= Task statement =
Using only the entries below, output the lines starting at the one containing "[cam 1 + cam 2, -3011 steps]" and ending at the one containing "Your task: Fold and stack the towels", exactly and inclusive of both, omitting the pictures.

= Extracted data =
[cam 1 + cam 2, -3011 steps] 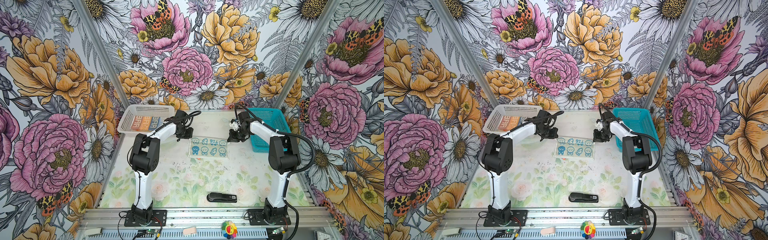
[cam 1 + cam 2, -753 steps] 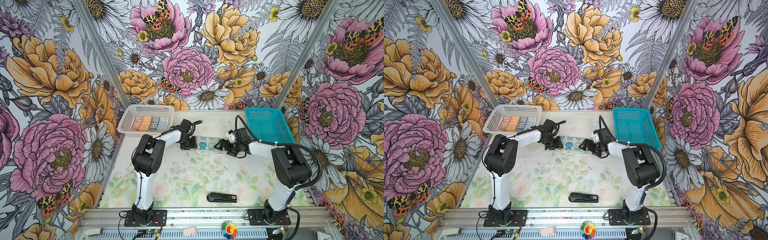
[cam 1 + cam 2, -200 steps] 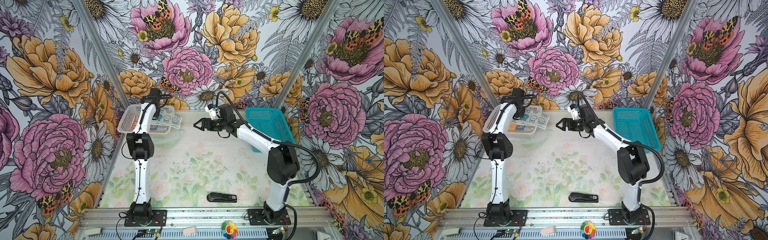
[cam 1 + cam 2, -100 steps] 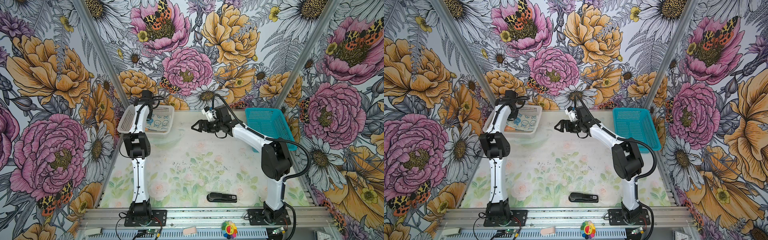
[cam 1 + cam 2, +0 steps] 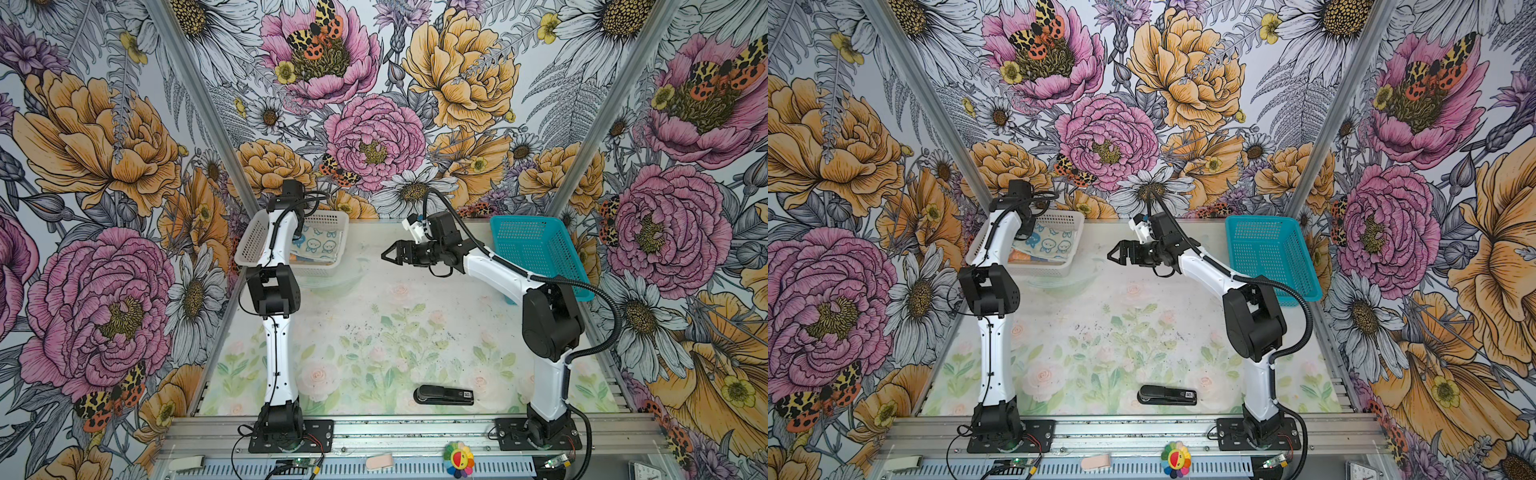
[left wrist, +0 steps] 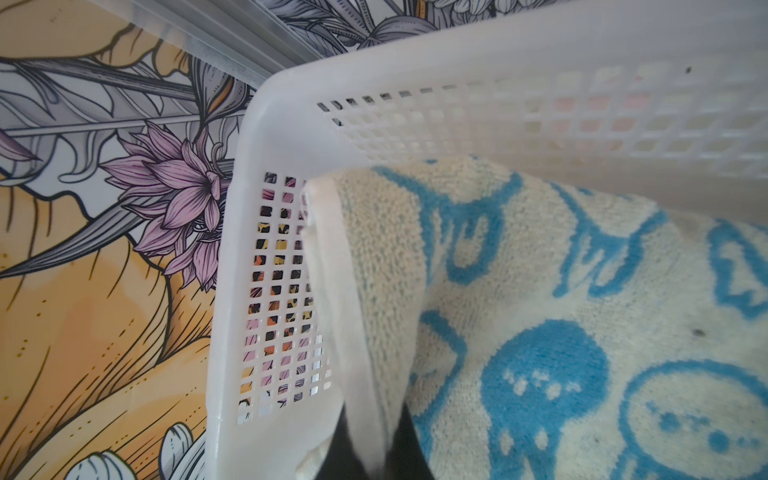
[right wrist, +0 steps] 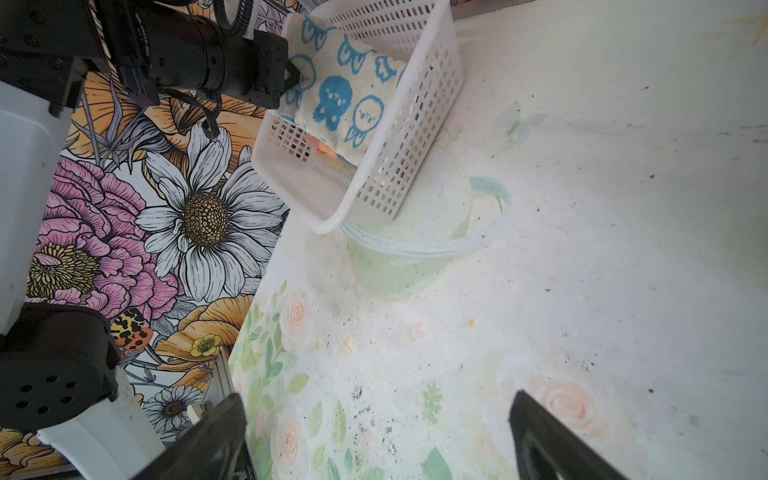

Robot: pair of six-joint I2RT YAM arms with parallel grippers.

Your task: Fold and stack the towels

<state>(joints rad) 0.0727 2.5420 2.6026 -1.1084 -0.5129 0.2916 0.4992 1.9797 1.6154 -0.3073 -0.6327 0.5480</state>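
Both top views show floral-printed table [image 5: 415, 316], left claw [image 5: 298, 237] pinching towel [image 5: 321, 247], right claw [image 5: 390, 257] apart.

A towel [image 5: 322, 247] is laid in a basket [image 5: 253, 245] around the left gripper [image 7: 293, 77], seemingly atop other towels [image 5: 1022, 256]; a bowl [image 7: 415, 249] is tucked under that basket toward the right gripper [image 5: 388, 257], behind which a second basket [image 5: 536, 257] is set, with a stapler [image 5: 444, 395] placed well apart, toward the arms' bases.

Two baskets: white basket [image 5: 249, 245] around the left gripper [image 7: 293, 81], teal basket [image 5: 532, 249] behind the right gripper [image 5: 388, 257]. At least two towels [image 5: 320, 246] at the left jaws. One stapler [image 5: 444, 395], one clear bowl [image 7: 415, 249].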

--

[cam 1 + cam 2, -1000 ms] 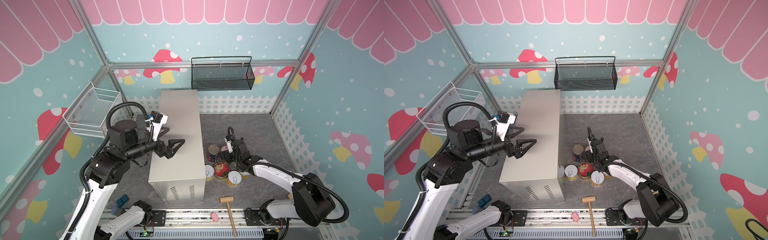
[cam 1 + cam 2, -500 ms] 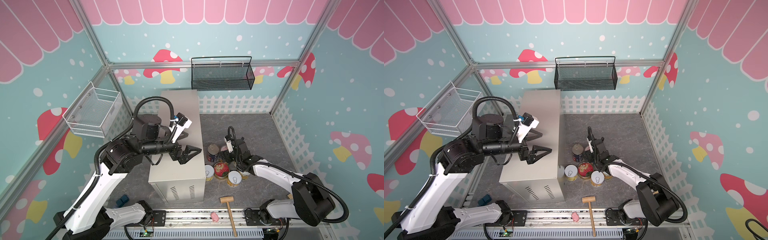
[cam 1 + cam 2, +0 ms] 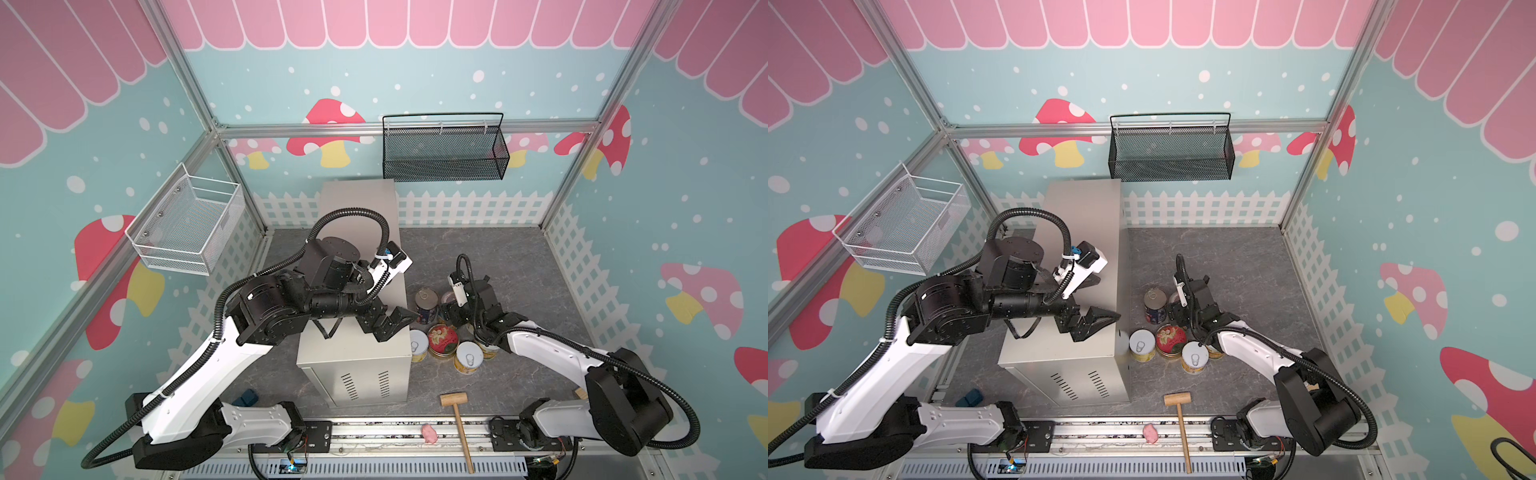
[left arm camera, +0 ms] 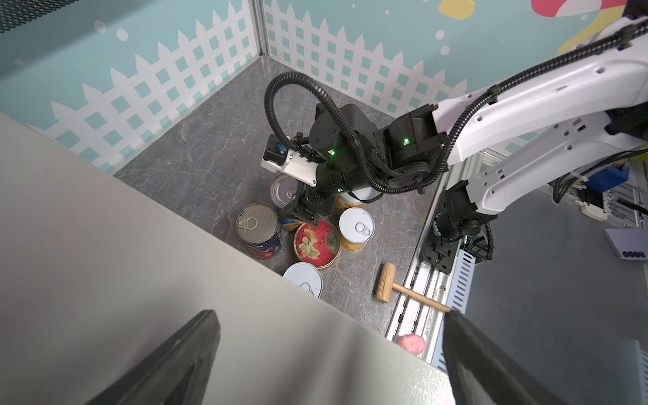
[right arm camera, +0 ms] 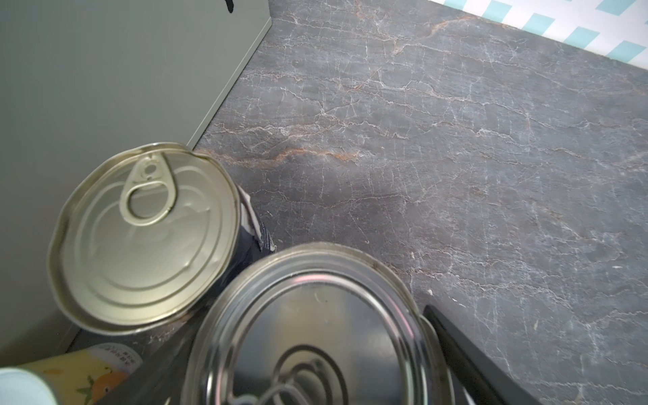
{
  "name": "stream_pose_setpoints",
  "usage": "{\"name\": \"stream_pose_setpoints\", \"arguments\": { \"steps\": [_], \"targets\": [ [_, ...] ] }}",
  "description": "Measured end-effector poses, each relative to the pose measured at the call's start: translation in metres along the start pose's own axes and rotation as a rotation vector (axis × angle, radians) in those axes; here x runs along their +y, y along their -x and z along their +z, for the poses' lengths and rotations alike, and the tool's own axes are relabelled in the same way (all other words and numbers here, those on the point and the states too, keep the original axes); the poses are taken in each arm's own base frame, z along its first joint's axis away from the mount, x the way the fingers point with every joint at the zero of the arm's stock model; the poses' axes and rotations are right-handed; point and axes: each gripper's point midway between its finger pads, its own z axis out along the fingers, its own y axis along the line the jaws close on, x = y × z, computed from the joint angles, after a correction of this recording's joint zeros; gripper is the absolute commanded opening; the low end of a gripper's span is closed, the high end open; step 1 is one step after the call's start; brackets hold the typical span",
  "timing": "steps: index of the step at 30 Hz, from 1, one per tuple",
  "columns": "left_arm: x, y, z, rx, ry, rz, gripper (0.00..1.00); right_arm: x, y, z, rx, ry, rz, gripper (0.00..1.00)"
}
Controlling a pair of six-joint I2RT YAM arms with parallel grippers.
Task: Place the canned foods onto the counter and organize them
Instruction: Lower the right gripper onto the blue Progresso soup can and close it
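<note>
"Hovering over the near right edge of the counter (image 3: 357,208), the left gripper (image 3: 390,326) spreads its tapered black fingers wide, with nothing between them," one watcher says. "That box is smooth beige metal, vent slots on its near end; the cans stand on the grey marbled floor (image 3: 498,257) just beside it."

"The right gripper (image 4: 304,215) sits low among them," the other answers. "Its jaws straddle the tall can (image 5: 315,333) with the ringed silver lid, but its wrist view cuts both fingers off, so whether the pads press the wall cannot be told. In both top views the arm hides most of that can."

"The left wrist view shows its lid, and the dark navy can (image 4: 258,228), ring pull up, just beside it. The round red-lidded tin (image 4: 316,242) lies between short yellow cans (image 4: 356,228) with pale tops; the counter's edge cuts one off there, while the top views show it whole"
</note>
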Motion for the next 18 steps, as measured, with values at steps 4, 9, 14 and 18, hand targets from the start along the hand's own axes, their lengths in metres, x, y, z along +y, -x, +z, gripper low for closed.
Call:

= Completed exercise =
[cam 1 + cam 2, -3011 steps] 
[cam 1 + cam 2, -753 steps] 
[cam 1 + cam 2, -200 steps] 
[cam 1 + cam 2, -100 steps] 
[cam 1 + cam 2, +0 steps] 
[left wrist, +0 steps] 
[right wrist, +0 steps] 

Robot: pair of six-joint I2RT YAM arms with parallel grippers.

Your task: Fold and stack the towels

No additional answer is expected.